→ WORK TASK:
Your task is to write out exactly the lines of the listing below, from the first down to the line that holds "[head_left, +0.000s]".

→ RECORDED INFORMATION:
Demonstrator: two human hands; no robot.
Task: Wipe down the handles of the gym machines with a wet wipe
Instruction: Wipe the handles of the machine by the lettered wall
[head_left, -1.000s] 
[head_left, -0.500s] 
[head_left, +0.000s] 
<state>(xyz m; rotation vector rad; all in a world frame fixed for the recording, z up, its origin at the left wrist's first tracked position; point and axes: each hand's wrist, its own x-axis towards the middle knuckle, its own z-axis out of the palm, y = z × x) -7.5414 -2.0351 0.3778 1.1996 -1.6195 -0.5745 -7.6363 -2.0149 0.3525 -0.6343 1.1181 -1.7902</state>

→ WORKED SOLUTION:
Demonstrator: two human hands; no robot.
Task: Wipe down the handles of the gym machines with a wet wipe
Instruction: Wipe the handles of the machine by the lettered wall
[head_left, -1.000s] 
[head_left, -0.500s] 
[head_left, +0.000s] 

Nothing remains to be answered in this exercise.